The simultaneous maturation of smartphones/tablets, fast and ubiquitous wireless, content delivery networks and cloud applications is catalyzing a generational paradigm shift.  Through its history, the technology industry has seen dramatic generational transformations every 25-30 years.  The last such upheaval occurred in the ‘80’s, when the arrival of the PC, the cell phone, widespread cable TV and the break-up of AT&T led many erstwhile industry leaders to ruin while establishing a new breed of companies that proceeded to dominate the next decades.  Today, a similar phenomenon is underway, potentially a death knell for many PC-era bellwethers and an impetus for new leadership.

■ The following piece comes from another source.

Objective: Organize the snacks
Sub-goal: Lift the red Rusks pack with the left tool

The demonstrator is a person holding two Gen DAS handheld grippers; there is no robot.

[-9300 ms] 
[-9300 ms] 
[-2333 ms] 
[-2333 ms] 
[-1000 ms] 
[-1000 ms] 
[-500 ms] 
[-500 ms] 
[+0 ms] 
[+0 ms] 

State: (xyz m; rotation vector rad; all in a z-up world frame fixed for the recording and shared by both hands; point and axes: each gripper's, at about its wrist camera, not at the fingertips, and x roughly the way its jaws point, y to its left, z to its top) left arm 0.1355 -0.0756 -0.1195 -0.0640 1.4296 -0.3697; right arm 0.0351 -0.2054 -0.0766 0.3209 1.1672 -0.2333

This upheaval is accelerating the pace at which many traditional industries are being eroded, putting trillions of dollars in play.  We see the consumer PC market ($105B worldwide), stand alone electronic devices ($330B), advertising ($1.5T), channelized video ($175B), brick-and-mortar retail ($3.9T), transaction fees ($159B), print media ($75B), music/radio ($14B), consumer services ($100B), and many other business, all at risk to on-line competition on various timelines.

Much of this value will accrue to companies that integrate the vast resources moving to the web into a compelling experience for consumers.  Consumers are starting to demonstrate a preference for integrated web experiences that curate content, facilitate interaction, enable e-commerce, focus navigation, and simplify the web experience.  Increasingly, this means integrating from the physical device, through the on-line services, including the network and the data centers from which they are provided, essentially providing a customized, semi-private internet.

Amazon, Apple, Facebook and Google are extending their fiefdoms of dominance into broader roles that bring them into direct conflict with one another.  Not long ago, these companies were close collaborators, but familiarity breeds contempt.  Today, ambitions spill over into fierce competition in disparate areas – Apple iOS vs. Google Android, Amazon Prime vs. Apple iTunes, Facebook vs. Google+, to name a few.  Tomorrow, the competition will be comprehensive and direct.

In the inevitable 4-way confrontation, each brings valuable assets and burdensome handicaps to their pursuit of leadership in the integrated consumer cloud.  The strengths are obvious: Amazon’s e-tail infrastructure, Apple’s design, integration and music dominance, Facebook’s 800M active users, and Google’s advertising, search and content delivery leadership.  The biggest weaknesses are less apparent: Amazon’s thin retail margins, Apple’s insular culture and weak infrastructure, Facebook’s reliance on others’ platforms, and Google’s fragmentation and IPR vulnerability.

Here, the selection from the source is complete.